### WORK INSTRUCTION
Every record shown here needs to be repeated exactly.

### RECORDS
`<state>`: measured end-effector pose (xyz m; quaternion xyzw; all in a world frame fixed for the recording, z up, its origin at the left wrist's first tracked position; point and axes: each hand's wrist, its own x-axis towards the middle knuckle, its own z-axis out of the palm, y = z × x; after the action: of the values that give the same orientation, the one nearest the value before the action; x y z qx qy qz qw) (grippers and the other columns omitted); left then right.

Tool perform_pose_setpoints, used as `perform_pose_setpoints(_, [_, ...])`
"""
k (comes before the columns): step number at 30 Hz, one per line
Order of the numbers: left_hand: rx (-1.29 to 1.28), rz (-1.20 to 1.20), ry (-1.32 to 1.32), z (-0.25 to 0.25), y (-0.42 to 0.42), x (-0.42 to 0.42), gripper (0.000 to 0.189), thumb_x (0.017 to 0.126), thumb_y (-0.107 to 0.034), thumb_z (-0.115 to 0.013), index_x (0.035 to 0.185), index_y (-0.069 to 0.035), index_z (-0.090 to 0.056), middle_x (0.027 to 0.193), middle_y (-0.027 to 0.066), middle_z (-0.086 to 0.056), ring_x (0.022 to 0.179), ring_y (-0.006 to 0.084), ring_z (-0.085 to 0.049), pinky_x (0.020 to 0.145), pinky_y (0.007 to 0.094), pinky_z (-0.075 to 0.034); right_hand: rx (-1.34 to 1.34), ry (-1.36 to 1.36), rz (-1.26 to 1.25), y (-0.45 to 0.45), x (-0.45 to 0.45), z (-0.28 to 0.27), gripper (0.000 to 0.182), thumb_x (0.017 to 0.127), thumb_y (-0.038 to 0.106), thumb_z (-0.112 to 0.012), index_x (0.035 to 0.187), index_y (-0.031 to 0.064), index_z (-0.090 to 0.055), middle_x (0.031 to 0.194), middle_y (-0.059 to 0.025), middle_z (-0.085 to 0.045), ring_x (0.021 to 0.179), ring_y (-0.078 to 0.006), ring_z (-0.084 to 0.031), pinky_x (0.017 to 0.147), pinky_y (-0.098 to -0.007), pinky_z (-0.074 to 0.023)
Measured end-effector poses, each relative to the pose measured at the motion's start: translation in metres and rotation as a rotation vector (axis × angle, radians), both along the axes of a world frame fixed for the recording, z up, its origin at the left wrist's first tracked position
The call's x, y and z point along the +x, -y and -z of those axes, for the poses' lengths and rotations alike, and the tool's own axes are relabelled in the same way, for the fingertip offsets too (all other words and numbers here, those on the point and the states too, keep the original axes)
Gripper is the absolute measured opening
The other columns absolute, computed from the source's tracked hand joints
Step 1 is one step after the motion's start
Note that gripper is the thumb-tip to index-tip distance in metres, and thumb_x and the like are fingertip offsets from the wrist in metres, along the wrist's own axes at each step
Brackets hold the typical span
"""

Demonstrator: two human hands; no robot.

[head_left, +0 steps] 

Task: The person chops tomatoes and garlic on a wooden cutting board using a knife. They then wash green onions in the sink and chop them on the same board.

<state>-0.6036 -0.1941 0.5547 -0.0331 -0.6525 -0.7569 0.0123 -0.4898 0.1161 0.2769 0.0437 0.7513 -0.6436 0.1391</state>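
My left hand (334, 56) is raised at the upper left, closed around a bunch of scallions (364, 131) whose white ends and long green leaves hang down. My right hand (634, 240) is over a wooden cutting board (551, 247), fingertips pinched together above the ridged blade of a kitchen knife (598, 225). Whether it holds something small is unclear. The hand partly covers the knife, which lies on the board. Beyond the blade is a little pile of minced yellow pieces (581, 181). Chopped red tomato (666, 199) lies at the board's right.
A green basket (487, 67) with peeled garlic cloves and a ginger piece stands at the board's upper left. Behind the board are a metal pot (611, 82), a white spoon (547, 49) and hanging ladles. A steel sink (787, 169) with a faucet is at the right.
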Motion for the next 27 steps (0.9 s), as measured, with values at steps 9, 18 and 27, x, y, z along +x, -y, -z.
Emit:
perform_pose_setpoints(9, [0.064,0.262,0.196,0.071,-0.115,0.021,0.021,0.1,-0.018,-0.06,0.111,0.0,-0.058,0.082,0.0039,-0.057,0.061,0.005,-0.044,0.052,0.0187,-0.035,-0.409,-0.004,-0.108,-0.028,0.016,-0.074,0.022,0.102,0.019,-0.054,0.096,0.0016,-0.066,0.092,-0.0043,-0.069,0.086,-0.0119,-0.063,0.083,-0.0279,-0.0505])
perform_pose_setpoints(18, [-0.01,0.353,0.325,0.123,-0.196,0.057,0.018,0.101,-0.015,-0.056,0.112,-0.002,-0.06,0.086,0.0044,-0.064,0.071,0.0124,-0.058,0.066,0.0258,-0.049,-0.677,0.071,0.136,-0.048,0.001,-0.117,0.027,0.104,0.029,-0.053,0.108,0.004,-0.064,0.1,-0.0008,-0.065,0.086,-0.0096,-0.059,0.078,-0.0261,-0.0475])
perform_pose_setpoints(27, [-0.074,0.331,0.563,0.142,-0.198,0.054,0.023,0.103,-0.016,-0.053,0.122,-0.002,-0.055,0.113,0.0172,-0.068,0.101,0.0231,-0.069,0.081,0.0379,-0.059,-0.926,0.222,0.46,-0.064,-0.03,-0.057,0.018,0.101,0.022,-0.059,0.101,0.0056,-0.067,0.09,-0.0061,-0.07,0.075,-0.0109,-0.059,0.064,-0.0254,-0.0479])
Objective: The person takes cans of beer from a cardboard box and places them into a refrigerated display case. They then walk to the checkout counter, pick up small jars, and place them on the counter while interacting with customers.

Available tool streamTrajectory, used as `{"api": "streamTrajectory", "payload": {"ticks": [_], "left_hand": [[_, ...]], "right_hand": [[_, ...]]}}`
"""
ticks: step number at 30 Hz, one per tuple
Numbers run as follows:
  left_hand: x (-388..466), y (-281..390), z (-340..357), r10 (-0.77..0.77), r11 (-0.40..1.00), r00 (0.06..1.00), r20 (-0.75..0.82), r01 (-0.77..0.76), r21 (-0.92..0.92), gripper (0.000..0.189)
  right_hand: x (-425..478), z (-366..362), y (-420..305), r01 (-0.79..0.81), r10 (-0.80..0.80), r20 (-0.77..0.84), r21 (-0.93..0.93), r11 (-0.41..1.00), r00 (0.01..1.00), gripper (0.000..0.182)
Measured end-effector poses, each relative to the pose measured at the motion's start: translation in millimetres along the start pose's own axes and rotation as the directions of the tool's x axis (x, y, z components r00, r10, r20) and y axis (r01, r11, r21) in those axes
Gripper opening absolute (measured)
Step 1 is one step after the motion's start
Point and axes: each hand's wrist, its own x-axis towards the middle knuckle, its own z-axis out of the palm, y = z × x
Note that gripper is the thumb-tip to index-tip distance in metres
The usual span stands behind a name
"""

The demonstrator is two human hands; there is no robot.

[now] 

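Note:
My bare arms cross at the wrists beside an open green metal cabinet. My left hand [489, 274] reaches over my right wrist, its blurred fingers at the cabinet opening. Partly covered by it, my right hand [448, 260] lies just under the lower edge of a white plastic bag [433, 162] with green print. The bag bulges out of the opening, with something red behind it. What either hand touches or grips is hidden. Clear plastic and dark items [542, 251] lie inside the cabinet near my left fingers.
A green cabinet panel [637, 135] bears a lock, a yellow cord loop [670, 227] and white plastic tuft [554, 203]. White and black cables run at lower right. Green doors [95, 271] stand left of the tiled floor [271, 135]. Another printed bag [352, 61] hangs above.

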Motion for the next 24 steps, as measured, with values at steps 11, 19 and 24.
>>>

### ANSWER TO THIS EXERCISE
`<state>`: measured end-effector pose (xyz m; quaternion xyzw; all in a world frame fixed for the recording, z up, its origin at the left wrist's first tracked position; point and axes: each hand's wrist, its own x-axis towards the middle knuckle, its own z-axis out of the palm, y = z × x; after the action: of the values that give the same orientation, the one nearest the value before the action; x y z qx qy qz qw) (grippers and the other columns omitted); left then right.

Tool perform_pose_setpoints, used as `perform_pose_setpoints(_, [_, ...])`
"""
k (comes before the columns): step number at 30 Hz, one per line
Order of the numbers: left_hand: rx (-1.29 to 1.28), rz (-1.20 to 1.20), ry (-1.32 to 1.32), z (-0.25 to 0.25), y (-0.42 to 0.42), x (-0.42 to 0.42), gripper (0.000 to 0.189), thumb_x (0.017 to 0.126), thumb_y (-0.107 to 0.034), thumb_z (-0.115 to 0.013), index_x (0.035 to 0.185), index_y (-0.069 to 0.035), index_z (-0.090 to 0.056), middle_x (0.027 to 0.193), middle_y (-0.027 to 0.066), middle_z (-0.086 to 0.056), ring_x (0.022 to 0.179), ring_y (-0.006 to 0.084), ring_z (-0.085 to 0.049), pinky_x (0.020 to 0.145), pinky_y (0.007 to 0.094), pinky_z (-0.075 to 0.034); right_hand: rx (-1.34 to 1.34), ry (-1.36 to 1.36), rz (-1.26 to 1.25), y (-0.45 to 0.45), x (-0.45 to 0.45), z (-0.28 to 0.27), gripper (0.000 to 0.182), thumb_x (0.017 to 0.127), thumb_y (-0.038 to 0.106), thumb_z (-0.112 to 0.012), index_x (0.035 to 0.187), index_y (-0.031 to 0.064), index_z (-0.090 to 0.055), middle_x (0.031 to 0.194), middle_y (-0.059 to 0.025), middle_z (-0.085 to 0.045), ring_x (0.021 to 0.179), ring_y (-0.078 to 0.006), ring_z (-0.084 to 0.031), pinky_x (0.017 to 0.147), pinky_y (-0.098 to -0.007), pinky_z (-0.074 to 0.023)
Measured end-effector poses, each relative to the pose measured at the motion's start: translation in metres and rotation as a rotation vector (axis × angle, radians), both along the axes of a world frame fixed for the recording, z up, its origin at the left wrist's first tracked position
The call's x, y and z point along the +x, -y and -z of those axes, for the poses' lengths and rotations alike, and the tool's own axes are relabelled in the same way, for the fingertip offsets too (all other words and numbers here, those on the point and the states too, keep the original axes)
Gripper is the absolute measured opening
The other columns absolute, computed from the source's tracked hand joints
Step 1 is one step after the motion's start
Note that gripper is the thumb-tip to index-tip distance in metres, and thumb_x and the like are fingertip offsets from the wrist in metres, along the wrist's own axes at each step
Brackets hold the typical span
"""

Demonstrator: two human hands; no robot.

[head_left, +0 steps] 

Task: The person chops tomatoes and garlic on a wooden cutting board using a knife. They then wash green onions in the sink and chop them on the same board.

<state>-0.6036 -0.1941 0.5547 -0.0331 -0.6525 -0.7569 0.0123 -0.4898 0.1161 0.2769 0.0437 0.7513 -0.6436 0.1391</state>
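My left hand (334, 56) is raised at the upper left, closed around a bunch of scallions (364, 131) whose white ends and long green leaves hang down. My right hand (634, 240) is over a wooden cutting board (551, 247), fingertips pinched together above the ridged blade of a kitchen knife (598, 225). Whether it holds something small is unclear. The hand partly covers the knife, which lies on the board. Beyond the blade is a little pile of minced yellow pieces (581, 181). Chopped red tomato (666, 199) lies at the board's right.
A green basket (487, 67) with peeled garlic cloves and a ginger piece stands at the board's upper left. Behind the board are a metal pot (611, 82), a white spoon (547, 49) and hanging ladles. A steel sink (787, 169) with a faucet is at the right.
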Motion for the next 27 steps (0.9 s), as measured, with values at steps 9, 18 and 27, x, y, z along +x, -y, -z.
Emit:
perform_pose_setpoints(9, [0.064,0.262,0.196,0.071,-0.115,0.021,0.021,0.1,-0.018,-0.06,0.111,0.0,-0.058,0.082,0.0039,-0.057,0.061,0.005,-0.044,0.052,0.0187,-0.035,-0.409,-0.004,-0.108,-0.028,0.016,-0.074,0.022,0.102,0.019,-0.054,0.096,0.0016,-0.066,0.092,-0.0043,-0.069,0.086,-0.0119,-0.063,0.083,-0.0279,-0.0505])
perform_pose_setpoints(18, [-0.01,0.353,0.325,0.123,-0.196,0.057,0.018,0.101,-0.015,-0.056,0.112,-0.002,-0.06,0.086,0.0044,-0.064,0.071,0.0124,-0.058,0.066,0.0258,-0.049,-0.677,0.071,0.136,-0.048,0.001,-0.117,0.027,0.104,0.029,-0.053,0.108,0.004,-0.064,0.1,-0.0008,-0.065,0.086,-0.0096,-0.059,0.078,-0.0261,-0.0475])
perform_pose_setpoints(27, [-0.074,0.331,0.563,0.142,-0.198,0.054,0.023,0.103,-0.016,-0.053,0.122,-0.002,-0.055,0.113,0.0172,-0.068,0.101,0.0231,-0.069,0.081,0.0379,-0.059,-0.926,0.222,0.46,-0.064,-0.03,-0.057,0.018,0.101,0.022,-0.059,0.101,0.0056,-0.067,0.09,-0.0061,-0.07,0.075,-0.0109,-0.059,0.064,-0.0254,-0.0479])
Objective: The person takes cans of beer from a cardboard box and places them into a refrigerated display case. They then walk to the checkout counter, pick up small jars, and place them on the counter while interacting with customers.

Available tool streamTrajectory, used as `{"api": "streamTrajectory", "payload": {"ticks": [_], "left_hand": [[_, ...]], "right_hand": [[_, ...]]}}`
"""
ticks: step number at 30 Hz, one per tuple
Numbers run as follows:
  left_hand: x (-388..466), y (-281..390), z (-340..357), r10 (-0.77..0.77), r11 (-0.40..1.00), r00 (0.06..1.00), r20 (-0.75..0.82), r01 (-0.77..0.76), r21 (-0.92..0.92), gripper (0.000..0.189)
  right_hand: x (-425..478), z (-366..362), y (-420..305), r01 (-0.79..0.81), r10 (-0.80..0.80), r20 (-0.77..0.84), r21 (-0.93..0.93), r11 (-0.41..1.00), r00 (0.01..1.00), gripper (0.000..0.182)
Measured end-effector poses, each relative to the pose measured at the motion's start: translation in millimetres along the start pose's own axes and rotation as the directions of the tool's x axis (x, y, z components r00, r10, r20) and y axis (r01, r11, r21) in those axes
Gripper opening absolute (measured)
Step 1 is one step after the motion's start
Point and axes: each hand's wrist, its own x-axis towards the middle knuckle, its own z-axis out of the palm, y = z × x
Note that gripper is the thumb-tip to index-tip distance in metres
The usual span stands behind a name
"""

The demonstrator is two human hands; there is no robot.

[now] 

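Note:
My bare arms cross at the wrists beside an open green metal cabinet. My left hand [489, 274] reaches over my right wrist, its blurred fingers at the cabinet opening. Partly covered by it, my right hand [448, 260] lies just under the lower edge of a white plastic bag [433, 162] with green print. The bag bulges out of the opening, with something red behind it. What either hand touches or grips is hidden. Clear plastic and dark items [542, 251] lie inside the cabinet near my left fingers.
A green cabinet panel [637, 135] bears a lock, a yellow cord loop [670, 227] and white plastic tuft [554, 203]. White and black cables run at lower right. Green doors [95, 271] stand left of the tiled floor [271, 135]. Another printed bag [352, 61] hangs above.
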
Motion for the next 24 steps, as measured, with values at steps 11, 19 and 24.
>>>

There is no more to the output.